Mimo, że krytycy i gracze mówili, że Pathfinder nie dorównuje Pillarsą, jest to wciąż dobra gra. Owszem można się sugerować, że Pathfinder ma na metacritic zaledwie 73/100, a nie jak w przypadku pillarsów 90/100 to wciąż dobra gra, która jest warta polecenia. Ma też dużo prostszą rozgrywkę, stąd też podpasuje bardziej niedzielnym graczom RPG.
Pathfinder prostszym od Pillarsów? Pillarsi na najtrudniejszych poziomach, to kaszka z mleczkiem w porównaniu do P:K.
@XellarProszę Cię przeszedłem P:K 2x na najtrudniejszym poziomie, bez większych trudności. Natomiast Pillarsy 2 na najtrudniejszym poziomie ze wszystkimi utrudnieniami przeszły 3 osoby na świecie.
Wszystko fajnie ale brak PL znów mnie odstraszy od tej gry. Nie mam tyle czasu by zamiast powiedzmy 50-100h grać 2x tyle bo będę musiał sobie tłumaczyć wszystko.
Darku22,|Co wciąż nie robi z PoE2 dobrej gry :P|Nawet jeśli PoE miałoby być trudniejsze, to nieprawdą jest Twoje stwierdzenie o casualowości P:K. Wystarczy poczytać opinie niedzielnych graczy, jak raczyłeś ich nazwać, pełne są krytyki poziomu trudności, twierdząc że gra jest zbyt trudna. Dużo negatywów wygląda tak: „Chcieiście zrobić pierd*$&ne Dark Soulsy”. Być może jest tak, że PoE2 dopiero po wybraniu tych wszystkich utrudnień staje się trudną grą, bo przechodząc grę na najtrudniejszym pozioimie
czy tam drugim od góry, nie stanowiła żadnego wyzwania dla mnie. Na palcach jednej ręki idzie policzyć, kiedy musiałem powtarzać walkę. W zasadzie walka była tak prosta, że w pewnym momencie przestałem w ogóle myśleć nad tym jak podejść do starcia.

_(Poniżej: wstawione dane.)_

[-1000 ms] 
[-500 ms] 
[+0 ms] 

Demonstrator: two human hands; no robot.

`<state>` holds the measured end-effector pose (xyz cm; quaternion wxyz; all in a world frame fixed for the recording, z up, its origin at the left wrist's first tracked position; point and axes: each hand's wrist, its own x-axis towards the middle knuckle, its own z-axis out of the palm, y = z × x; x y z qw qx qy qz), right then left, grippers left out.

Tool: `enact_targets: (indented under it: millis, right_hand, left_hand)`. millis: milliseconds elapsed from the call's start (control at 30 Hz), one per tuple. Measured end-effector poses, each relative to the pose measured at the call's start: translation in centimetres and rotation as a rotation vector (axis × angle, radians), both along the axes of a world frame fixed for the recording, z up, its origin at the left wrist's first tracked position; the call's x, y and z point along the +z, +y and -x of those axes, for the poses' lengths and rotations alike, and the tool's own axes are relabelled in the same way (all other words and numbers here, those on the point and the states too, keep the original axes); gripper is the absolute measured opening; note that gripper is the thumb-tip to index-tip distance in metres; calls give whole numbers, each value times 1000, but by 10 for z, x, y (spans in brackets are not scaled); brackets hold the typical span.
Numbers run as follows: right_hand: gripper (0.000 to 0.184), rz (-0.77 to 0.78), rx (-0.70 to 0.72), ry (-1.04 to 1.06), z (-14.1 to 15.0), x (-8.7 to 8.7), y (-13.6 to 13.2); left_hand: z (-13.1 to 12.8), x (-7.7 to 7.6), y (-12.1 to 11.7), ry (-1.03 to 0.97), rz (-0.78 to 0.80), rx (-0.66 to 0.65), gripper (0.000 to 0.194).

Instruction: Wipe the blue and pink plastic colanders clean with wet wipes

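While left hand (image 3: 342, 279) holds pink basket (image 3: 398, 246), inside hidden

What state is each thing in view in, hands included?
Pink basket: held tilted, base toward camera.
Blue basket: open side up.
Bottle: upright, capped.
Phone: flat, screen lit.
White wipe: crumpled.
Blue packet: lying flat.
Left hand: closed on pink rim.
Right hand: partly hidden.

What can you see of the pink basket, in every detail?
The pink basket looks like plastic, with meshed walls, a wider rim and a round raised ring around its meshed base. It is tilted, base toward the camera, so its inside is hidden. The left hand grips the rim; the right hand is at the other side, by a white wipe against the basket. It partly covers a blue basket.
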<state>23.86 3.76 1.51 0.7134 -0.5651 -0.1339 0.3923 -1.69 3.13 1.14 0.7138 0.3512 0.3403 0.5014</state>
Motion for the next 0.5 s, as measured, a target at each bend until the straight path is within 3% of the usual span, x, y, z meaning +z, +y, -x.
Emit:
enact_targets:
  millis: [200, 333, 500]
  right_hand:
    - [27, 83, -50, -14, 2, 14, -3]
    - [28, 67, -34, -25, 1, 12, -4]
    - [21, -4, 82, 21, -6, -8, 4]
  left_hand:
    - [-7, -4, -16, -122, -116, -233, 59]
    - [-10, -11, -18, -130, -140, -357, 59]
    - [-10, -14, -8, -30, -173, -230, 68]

Korenspondencyjne poziomy trudności w P:K moim zdaniem są znacznie trudniejsze. Pisanie o którejkolwiek z tych gier, że jest dla casuali jest grubym nieporozumieniem, bo tak od jednej bądź od drugiej tacy gracze się odbiją, z całkiem różnych przyczyn.
@Xellar Po wybraniu wszystkich utrudnien ta gra staje się niemożliwa do przejścia, a nie trudna. Trudna to się robi jak weźmiesz chociaz 1 utrudnienie, a jest ich 8 😛
@Darku22 No i oczyuwiście wszystko tylko 1 postacią. Tak wiec, masz racje trudny poziom to dopiero początek 😉
@Scouser Ty tak na poważnie? Usiłuje wymyślić jakiegokolwiek RPG a którego polonizacja wryła mi się w pamięć. I wychodzi że to Gothic….. Polecam język Wstrząsogrucha (Shakespeare) 8/10.